Les attaques persistantes avancées, comme celle exposée lors de l'atelier, peuvent échouer si les utilisateurs sont correctement sensibilisés. L'intrusion n'a été possible que parce qu'un utilisateur a bien voulu exécuter un .exe.

"Il est crucial pour toute organisation de former ces employés critiques, en particulier ceux  qui ont accès à des informations sensibles, de reconnaître un mail potentiellement suspect" conseille aussi Nes, qui rappelle que l'attaque qu'elle a exposée aurait tout aussi bien pu réussir sans site Internet de hameçonnage, mais juste avec un fichier PDF piégé envoyé par mail. C'est d'ailleurs ce qui s'est passé chez RSA et plus précisément sa division dédiée aux tokens, SecurID, victime d'une fuite de donnée il y a quelques semaines.

 

les ateliers de la sécurité, au pré catelan.
 
Les Ateliers de la sécurité, au Pré Catelan. © CCMBenchmark
 

 

 

2) Bien analyser les logs

Les attaques persistantes avancées laissent des traces dans les journaux d'activité tant que le code malicieux est actif à l'intérieur de l'entreprise. "En revanche, il est possible de les effacer ensuite", explique le hacker de Nes et  "seul le regard attentif d'un expert pourra détecter l'attaque dans les logs"

 

3) Déployer une solution de DLP ou IPS de nouvelle génération.

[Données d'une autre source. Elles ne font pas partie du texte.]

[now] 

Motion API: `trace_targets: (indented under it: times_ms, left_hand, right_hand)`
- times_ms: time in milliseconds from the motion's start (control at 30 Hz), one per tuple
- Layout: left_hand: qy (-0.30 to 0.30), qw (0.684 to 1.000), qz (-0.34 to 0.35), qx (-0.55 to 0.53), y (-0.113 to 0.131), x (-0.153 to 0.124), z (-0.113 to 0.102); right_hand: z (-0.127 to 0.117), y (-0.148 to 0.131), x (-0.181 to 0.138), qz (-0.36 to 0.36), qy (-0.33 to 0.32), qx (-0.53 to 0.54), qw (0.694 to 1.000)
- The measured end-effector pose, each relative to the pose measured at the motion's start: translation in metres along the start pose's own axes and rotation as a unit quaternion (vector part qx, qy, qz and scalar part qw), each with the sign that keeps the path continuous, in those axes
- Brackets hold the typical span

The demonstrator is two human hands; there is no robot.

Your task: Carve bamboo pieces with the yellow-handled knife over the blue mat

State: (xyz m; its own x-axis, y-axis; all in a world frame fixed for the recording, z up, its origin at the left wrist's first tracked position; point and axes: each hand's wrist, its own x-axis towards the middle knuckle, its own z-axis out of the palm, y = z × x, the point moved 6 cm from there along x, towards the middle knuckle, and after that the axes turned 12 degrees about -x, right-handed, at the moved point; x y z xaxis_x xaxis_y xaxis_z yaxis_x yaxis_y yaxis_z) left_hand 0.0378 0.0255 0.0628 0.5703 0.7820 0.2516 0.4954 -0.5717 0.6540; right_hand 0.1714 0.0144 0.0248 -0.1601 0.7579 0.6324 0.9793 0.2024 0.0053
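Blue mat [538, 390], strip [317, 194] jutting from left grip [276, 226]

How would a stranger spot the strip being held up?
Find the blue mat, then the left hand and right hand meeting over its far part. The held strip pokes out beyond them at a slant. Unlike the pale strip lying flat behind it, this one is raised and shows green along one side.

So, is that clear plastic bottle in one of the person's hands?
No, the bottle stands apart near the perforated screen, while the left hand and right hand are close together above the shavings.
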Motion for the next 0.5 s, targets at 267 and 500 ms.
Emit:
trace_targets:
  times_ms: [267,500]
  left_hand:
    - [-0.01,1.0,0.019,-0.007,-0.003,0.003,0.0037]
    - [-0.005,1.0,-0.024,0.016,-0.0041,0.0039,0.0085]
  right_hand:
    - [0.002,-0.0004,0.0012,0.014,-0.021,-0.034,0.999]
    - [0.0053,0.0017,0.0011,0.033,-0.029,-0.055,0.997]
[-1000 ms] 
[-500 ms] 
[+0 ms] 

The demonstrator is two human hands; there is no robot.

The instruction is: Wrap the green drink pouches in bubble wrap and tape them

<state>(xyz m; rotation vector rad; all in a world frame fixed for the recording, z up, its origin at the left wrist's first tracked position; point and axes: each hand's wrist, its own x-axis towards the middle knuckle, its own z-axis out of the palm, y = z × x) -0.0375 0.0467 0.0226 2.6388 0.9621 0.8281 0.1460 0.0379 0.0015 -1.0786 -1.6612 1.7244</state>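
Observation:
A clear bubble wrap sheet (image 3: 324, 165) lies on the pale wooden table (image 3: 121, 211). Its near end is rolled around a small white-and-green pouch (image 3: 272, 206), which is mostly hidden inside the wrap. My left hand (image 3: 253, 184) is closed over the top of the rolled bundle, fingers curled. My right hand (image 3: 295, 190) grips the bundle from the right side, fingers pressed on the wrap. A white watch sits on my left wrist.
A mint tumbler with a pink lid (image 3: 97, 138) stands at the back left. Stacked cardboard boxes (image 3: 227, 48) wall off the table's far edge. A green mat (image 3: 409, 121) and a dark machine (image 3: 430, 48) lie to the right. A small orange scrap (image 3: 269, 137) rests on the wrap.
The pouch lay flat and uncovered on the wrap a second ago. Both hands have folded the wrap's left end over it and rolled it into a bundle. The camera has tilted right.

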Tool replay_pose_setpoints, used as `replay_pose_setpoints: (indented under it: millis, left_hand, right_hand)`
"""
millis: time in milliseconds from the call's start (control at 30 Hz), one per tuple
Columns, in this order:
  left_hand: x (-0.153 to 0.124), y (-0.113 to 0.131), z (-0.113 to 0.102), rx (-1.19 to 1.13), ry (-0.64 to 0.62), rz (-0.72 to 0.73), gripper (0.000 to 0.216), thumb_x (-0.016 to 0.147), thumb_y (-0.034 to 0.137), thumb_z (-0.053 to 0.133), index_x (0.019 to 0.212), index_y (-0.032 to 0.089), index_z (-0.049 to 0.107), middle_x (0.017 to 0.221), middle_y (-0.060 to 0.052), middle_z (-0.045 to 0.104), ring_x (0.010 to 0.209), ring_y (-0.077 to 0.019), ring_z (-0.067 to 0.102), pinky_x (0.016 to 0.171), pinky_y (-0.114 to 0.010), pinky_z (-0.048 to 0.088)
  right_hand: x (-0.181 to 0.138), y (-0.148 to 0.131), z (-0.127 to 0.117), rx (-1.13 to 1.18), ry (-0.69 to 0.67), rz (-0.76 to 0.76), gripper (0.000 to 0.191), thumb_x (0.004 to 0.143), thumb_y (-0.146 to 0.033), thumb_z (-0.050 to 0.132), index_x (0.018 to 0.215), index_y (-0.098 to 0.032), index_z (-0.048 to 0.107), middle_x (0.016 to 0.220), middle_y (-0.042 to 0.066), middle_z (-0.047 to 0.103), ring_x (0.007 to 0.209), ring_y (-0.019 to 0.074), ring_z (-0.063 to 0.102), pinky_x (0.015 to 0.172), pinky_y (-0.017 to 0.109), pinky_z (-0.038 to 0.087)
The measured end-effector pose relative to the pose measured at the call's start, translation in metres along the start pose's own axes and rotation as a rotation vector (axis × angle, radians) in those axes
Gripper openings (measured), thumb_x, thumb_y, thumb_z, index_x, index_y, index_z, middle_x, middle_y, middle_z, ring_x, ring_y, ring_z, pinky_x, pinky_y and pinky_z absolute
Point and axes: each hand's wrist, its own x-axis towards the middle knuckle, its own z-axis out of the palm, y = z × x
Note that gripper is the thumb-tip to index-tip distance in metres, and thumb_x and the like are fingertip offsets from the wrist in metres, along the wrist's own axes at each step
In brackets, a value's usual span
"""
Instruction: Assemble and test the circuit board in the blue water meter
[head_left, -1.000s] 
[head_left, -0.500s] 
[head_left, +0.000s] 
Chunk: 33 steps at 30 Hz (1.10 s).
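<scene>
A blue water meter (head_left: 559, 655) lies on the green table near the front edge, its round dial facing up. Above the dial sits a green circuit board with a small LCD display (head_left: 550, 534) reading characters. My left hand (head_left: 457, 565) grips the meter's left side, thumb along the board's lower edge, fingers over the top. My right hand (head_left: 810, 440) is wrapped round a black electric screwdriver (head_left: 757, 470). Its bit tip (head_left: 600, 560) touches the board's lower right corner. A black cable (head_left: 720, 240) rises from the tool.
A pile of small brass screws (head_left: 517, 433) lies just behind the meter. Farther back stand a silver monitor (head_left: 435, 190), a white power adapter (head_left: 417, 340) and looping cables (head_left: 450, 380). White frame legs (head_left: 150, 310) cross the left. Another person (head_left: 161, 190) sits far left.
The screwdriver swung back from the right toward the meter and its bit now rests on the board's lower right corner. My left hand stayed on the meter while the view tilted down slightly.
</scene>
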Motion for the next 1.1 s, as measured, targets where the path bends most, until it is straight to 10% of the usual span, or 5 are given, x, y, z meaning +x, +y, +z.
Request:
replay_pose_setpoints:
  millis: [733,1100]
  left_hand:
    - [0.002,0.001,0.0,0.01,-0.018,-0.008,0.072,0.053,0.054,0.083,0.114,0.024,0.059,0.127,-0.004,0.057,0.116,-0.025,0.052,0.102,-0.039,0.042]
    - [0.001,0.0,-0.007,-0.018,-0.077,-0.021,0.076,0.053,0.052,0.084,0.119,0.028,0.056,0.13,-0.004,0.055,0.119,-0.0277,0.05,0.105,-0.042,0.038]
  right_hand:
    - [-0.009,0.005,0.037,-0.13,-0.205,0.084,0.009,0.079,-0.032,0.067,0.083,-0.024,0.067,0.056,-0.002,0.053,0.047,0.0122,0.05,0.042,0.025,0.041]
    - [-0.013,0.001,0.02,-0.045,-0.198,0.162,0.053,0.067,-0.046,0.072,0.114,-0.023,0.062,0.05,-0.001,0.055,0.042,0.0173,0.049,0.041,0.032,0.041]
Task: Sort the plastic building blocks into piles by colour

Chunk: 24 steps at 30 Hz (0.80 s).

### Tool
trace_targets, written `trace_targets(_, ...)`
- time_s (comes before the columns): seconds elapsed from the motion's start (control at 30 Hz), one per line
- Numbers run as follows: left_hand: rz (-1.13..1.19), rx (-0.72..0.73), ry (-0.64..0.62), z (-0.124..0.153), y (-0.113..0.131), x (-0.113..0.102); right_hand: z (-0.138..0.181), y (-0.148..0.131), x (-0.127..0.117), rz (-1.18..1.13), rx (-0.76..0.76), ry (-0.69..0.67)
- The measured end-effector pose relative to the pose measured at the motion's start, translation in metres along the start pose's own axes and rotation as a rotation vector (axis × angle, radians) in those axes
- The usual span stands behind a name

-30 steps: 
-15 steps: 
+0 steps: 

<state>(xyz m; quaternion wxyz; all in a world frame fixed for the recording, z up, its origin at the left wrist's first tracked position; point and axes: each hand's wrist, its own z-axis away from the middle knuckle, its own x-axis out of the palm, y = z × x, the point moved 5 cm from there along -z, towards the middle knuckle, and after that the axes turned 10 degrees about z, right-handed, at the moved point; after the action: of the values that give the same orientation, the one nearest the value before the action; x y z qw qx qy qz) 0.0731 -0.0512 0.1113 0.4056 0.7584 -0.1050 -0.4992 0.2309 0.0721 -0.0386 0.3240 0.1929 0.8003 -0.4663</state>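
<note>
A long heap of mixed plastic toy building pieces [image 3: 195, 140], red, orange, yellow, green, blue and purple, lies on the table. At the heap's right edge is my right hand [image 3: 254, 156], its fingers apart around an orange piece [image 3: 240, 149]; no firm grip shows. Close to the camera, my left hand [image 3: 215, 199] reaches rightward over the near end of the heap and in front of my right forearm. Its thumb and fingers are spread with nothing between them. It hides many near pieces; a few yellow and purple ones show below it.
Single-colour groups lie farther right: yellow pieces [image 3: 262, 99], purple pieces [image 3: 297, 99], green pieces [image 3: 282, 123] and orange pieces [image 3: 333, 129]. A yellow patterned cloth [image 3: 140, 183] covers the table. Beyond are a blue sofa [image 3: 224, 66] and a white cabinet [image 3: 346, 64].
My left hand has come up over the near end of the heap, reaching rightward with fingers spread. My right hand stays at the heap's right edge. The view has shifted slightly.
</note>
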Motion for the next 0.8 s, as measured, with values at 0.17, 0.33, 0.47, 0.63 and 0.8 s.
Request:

Mettre en place une solution de Data Loss Prevention soit de prévention de fuite de données. "Peu évidente à mettre en place" selon l'aveu de Nes,  cette solution doit permettre de classer les documents, notamment ceux contenant les informations sensibles, afin de sécuriser les flux sortants. "Les IPS seconde génération ou des règles de firewall sortantes drastiques sont aussi une solution pour empêcher que sortent des informations", rappelle Nes.

 

4) Mettre à jour son parc et auditer les mots de passe


Evidemment, mettre à jour les logiciels utilisés dans un parc, y compris les antivirus, empêche les attaques par vulnérabilité connue. Cela concerne aussi Java et Adobe. "Aujourd'hui près de la moitié des malwares passent par des failles dans ces solutions", rappelle Nes, qui conseille aussi, évidemment de réaliser souvent des tests d'intrusion et des audits de sécurité. Mais elle reconnaît également qu'il est important de changer d'auditeur pour procéder différemment, et ainsi, mettre éventuellement en lumière d'autres failles.

 

Selon Nes, les audits doivent également bien se concentrer sur les mots de passe, et notamment ceux des comptes ayant beaucoup de droits. "C'est la première brique de sécurité", rappelle Raphaël Illouz de Nes, qui constate souvent de nombreux mots de passe mal configurés, très simples et... très vite cassables.

 

Les ateliers de la sécurité ont été organisés par CCMBenchmark le 24 mai 2011 au Pré Catelan (Paris). Cette "Démonstration d'attaques persistantes via l'utilisation de trojan dédié" n'était que l'une des sessions. D'autres ateliers pratiques étaient proposés : Gestion de crise, Protection de la navigation dans le "cloud", aspects juridiques de la sécurité liés aux nouveaux usages d'Internet, Menaces liées au Wi-Fi ou sécurité des applications Web entre autres. Un speed consulting donnait aussi aux participants l'occasion de séances privées de consulting en face-à-face avec le consultant de leur choix. La durée de ces entretiens est de 7 minutes.